Sound like gloom and doom? Maybe not, if we all go in for a bit of attitude adjustment (and I don’t mean the kind that you can buy by the pint at Happy Hour). Visionary, proactive towns across the state, the nation and the planet are getting on board what’s called the Transition Movement: a purposeful, organized approach toward smoothing the rocky road to more modest consumption. Sustainability, suggest the movement’s theoreticians, does not have to mean misery and deprivation if we get there in a way that is well-planned, working together as communities instead of embracing the every-man-for-himself mindset that is becoming so alarmingly popular in these tough times.
Of the 12 towns in New York State that are already in the process of becoming “Transition Towns,” 11 are in the Hudson Valley: Marbletown, Woodstock, Saugerties, New Paltz, Kingston, Poughkeepsie, Rhinebeck, Bedford, Albany, Troy and Schenectady. Surprised? In the mid-Hudson region we have long seen events being organized on a regular basis that promote basic sustainability tactics like recycling and eating locally grown food.
Such practical tips and tricks are welcome, and helpful up to a point; but perhaps the biggest change needed to face our future is internal – even, to use a loaded term, spiritual. The Karma Triyana Dharmachakra (KTD) Monastery in Woodstock is hosting a full weekend’s worth of what it calls “Environmental Training for Transition” from October 5 through 7, with an eye toward empowering participants to change themselves as well as their behavior as consumers.
The dynamic, interactive training is intended to prepare participants to move their local communities from fossil fuel dependency to resilient sustainability against the backdrop of peak oil and climate change. The evening of Friday, October 5 from 7 to 9 p.m. will feature an interactive “Inner Worlds Transition Workshop” offering the public practical tools for introspection in the context of troubling times. During the two-day “Training for Transition,” which will run from 9 a.m. to 4:45 p.m. on Saturday and Sunday, October 6 and 7, participants will receive tools for environmental education, community outreach and collaboration, and learn to describe the challenges of our times in ways that bring people together and inspire action.

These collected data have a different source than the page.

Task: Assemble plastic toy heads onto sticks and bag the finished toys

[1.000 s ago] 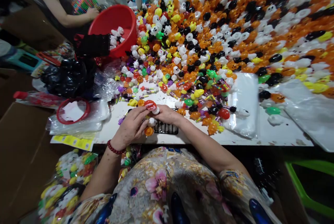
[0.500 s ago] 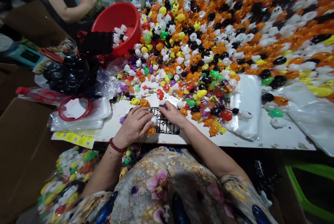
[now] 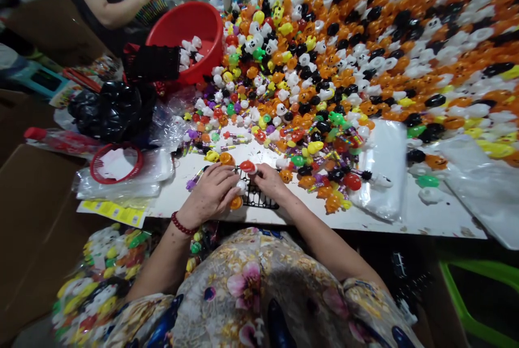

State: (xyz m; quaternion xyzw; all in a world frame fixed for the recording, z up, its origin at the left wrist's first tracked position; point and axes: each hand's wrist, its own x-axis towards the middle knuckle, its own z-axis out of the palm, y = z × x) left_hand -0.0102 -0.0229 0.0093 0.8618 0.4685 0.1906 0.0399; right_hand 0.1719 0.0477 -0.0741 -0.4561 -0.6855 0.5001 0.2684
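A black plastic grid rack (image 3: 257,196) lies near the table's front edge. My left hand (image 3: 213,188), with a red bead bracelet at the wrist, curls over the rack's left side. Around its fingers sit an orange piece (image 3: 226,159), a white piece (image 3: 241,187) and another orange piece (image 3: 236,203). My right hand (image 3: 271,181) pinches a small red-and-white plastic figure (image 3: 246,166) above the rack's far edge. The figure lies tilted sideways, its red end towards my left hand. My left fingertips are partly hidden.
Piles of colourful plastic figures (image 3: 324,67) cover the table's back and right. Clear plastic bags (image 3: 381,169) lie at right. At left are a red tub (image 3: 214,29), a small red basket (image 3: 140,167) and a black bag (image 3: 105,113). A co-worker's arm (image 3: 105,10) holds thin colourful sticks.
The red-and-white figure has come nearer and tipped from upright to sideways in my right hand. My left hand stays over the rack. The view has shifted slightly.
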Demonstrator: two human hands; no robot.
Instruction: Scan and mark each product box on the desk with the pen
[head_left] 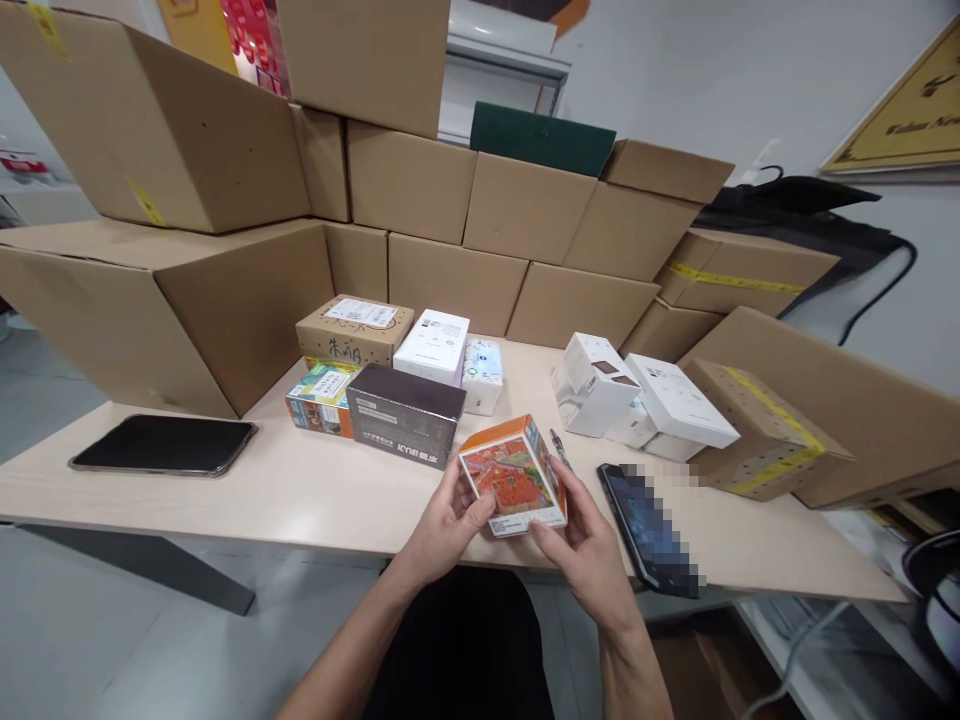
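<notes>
Between both hands, over the table's front edge, I hold a small orange box with a colourful picture on its face and a white strip along the bottom. My left hand grips its left side, the thumb lying on the front. On the right side my right hand closes round it, thumb at the lower edge. Just behind the box lies a pen, partly hidden. A dark shrink-wrapped box stands behind my left hand. To the right of my right hand rests a dark handheld device, its screen partly pixelated.
A black phone lies at the table's left. Small boxes, including a brown labelled box and a white box, stand at the back. More white boxes sit at right. Stacked cartons wall the table's rear and sides.
</notes>
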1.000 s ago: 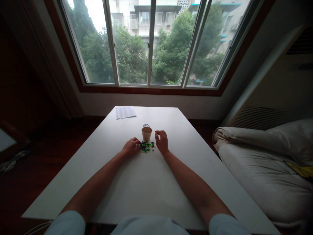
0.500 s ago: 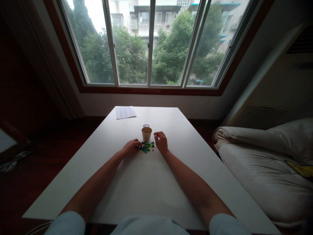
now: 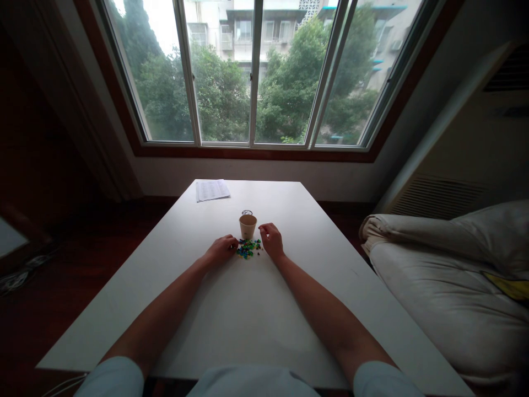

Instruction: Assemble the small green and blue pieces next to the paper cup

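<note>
A tan paper cup [image 3: 248,229] stands upright on the white table, its mouth facing up. Just in front of it lies a loose pile of small green, blue and yellow pieces [image 3: 245,251], too small to name. My left hand [image 3: 223,247] rests at the pile's left edge with its fingers curled together; whether a piece is between them is hidden. To the right of the cup, my right hand [image 3: 271,241] is held with thumb and fingertips pinched close to the cup's side. Anything inside that pinch is too small to make out.
Behind the cup sits a small dark ring-shaped item [image 3: 247,212]. Printed papers [image 3: 212,190] lie at the far left of the white table [image 3: 243,325]. A padded, light-coloured couch [image 3: 438,275] is on the right, and a window [image 3: 252,77] is beyond the table.
My right hand has shifted slightly left, toward the cup. My left hand has drawn back a little to the left from the pieces. The cup has stayed in place.
</note>
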`<state>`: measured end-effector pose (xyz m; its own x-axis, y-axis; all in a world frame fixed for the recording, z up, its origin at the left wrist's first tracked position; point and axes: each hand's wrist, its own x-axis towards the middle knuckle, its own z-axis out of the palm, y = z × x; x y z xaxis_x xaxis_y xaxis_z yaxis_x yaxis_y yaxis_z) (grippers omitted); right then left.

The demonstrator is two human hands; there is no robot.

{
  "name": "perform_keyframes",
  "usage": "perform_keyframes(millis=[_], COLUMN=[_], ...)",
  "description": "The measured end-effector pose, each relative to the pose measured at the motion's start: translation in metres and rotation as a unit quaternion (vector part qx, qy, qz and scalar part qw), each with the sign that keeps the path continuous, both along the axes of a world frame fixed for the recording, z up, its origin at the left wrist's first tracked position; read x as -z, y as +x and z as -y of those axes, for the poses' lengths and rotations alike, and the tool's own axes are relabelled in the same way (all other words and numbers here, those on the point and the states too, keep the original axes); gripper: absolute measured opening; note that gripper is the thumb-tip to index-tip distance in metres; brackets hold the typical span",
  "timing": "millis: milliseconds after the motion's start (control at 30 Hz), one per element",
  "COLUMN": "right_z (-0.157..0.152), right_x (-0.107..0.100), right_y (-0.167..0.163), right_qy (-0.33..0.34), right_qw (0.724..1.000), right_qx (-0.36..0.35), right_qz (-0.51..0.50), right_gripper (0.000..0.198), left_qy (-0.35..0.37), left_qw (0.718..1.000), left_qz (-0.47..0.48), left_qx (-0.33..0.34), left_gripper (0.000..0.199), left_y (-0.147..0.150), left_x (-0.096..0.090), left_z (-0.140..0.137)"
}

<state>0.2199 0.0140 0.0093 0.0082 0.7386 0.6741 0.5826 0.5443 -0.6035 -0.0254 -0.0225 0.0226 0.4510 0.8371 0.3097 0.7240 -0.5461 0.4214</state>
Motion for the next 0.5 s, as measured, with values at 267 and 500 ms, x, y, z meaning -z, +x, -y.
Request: perform_keyframes(millis=[267,500], right_z=[-0.0002,0.0005], right_x=[-0.0006,-0.0002], right_y=[-0.0010,-0.0012], right_qy=[-0.004,-0.009], right_qw=[1.000,1.000], right_qx=[-0.001,-0.006], right_qz=[-0.003,-0.004], right_gripper=[0.026,0.027], left_qy=[0.016,0.020], left_qw=[1.000,0.999], left_qz=[-0.005,0.022], left_qx=[-0.016,-0.033], left_gripper=[0.020,0.018], left_y=[0.0029,0.0055], left_x=[-0.0006,-0.0006], left_z=[0.0011,0.0022])
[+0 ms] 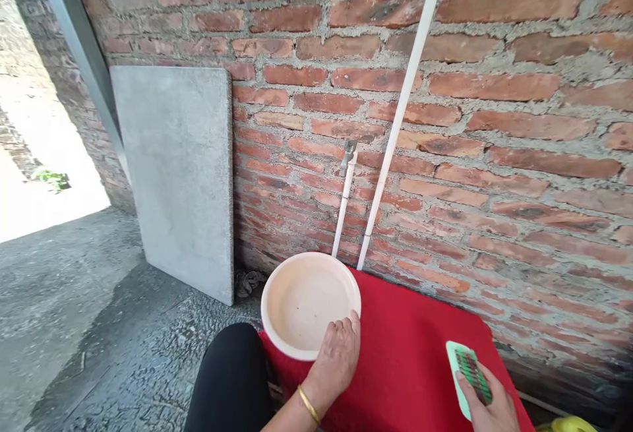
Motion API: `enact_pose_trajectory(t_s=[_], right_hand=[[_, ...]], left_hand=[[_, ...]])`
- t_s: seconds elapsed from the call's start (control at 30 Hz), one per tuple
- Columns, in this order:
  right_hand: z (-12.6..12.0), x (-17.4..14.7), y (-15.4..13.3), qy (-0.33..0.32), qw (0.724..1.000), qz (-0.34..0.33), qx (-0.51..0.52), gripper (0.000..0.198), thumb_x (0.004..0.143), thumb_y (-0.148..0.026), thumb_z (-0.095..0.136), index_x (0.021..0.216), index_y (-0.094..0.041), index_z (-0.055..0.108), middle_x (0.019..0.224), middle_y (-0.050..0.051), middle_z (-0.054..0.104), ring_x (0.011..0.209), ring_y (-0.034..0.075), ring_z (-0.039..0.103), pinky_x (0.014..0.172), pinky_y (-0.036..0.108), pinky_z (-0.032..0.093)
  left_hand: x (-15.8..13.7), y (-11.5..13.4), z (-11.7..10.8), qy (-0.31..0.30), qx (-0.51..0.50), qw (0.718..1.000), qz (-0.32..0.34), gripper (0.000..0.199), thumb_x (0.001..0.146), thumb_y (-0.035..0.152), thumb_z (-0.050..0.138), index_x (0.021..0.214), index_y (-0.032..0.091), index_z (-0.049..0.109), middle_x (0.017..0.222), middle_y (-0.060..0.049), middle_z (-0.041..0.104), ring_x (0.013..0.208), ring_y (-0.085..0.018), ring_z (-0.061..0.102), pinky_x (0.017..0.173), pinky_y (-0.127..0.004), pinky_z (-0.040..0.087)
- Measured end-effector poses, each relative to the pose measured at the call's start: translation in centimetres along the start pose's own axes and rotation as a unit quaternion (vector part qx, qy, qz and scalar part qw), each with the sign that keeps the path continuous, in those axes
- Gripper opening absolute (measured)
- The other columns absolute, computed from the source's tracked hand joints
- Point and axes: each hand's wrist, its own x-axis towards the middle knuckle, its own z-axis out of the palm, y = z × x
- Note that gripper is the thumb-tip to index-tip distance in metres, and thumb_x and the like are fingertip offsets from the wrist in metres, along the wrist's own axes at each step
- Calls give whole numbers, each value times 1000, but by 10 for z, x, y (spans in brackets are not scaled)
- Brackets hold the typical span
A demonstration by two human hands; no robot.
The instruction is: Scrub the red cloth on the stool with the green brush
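Observation:
A pale cream plastic basin point(301, 310) stands on the left end of a red cloth point(400, 346), a few dark specks on its inner bottom. My left hand point(339, 349), a gold bangle at its wrist, is closed over the basin's near right rim. At the lower right my right hand point(494, 405) grips a light green scrubbing brush point(459, 363). Its green and brownish bristles face up and to the right, partly behind my fingers. The brush is above the cloth and apart from the basin.
Behind the cloth rises a brick wall point(297, 76). A tap point(349, 152) on a white pipe and a taller white pipe point(403, 102) run along it. A grey slab point(178, 168) leans at left above wet floor point(143, 353). Something yellow point(571, 425) shows bottom right.

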Motion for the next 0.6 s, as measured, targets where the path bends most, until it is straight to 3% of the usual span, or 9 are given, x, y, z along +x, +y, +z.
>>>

So if you’re concerned about the scary legacy that we’re leaving to our offspring and want to do your part in shaping it in a positive way, you might want to take advantage of this opportunity to meet neighbors and others in our region who share the same goals of community-building as we safeguard the Earth. Appropriately, considering that the leaders of New York State’s indigenous people traditionally took an action’s impacts on the next seven generations into account before sanctioning it, a First Nations Celebration will be featured during the weekend event.
The “Environmental Training for Transition” weekend is made possible by a collaboration between the Karma Triyana Dharmachakra Green Monastery Sustainable Initiative, and the Sky Lake Shambhala Contemplative Center’s Touching the Earth Initiative. The KTD Monastery is located at 335 Meads Mountain Road in Woodstock. Tuition for the full weekend program costs $144, with an advance deposit of $70 required.
For more information about the event, call (845) 679-5906, extension 1121. To register, visit www.kagyu.org/transition/index.php. To find out more about the Transition Movement, e-mail transitionmidatlantic.pbs@gmail.com or visit https://transitionus.org.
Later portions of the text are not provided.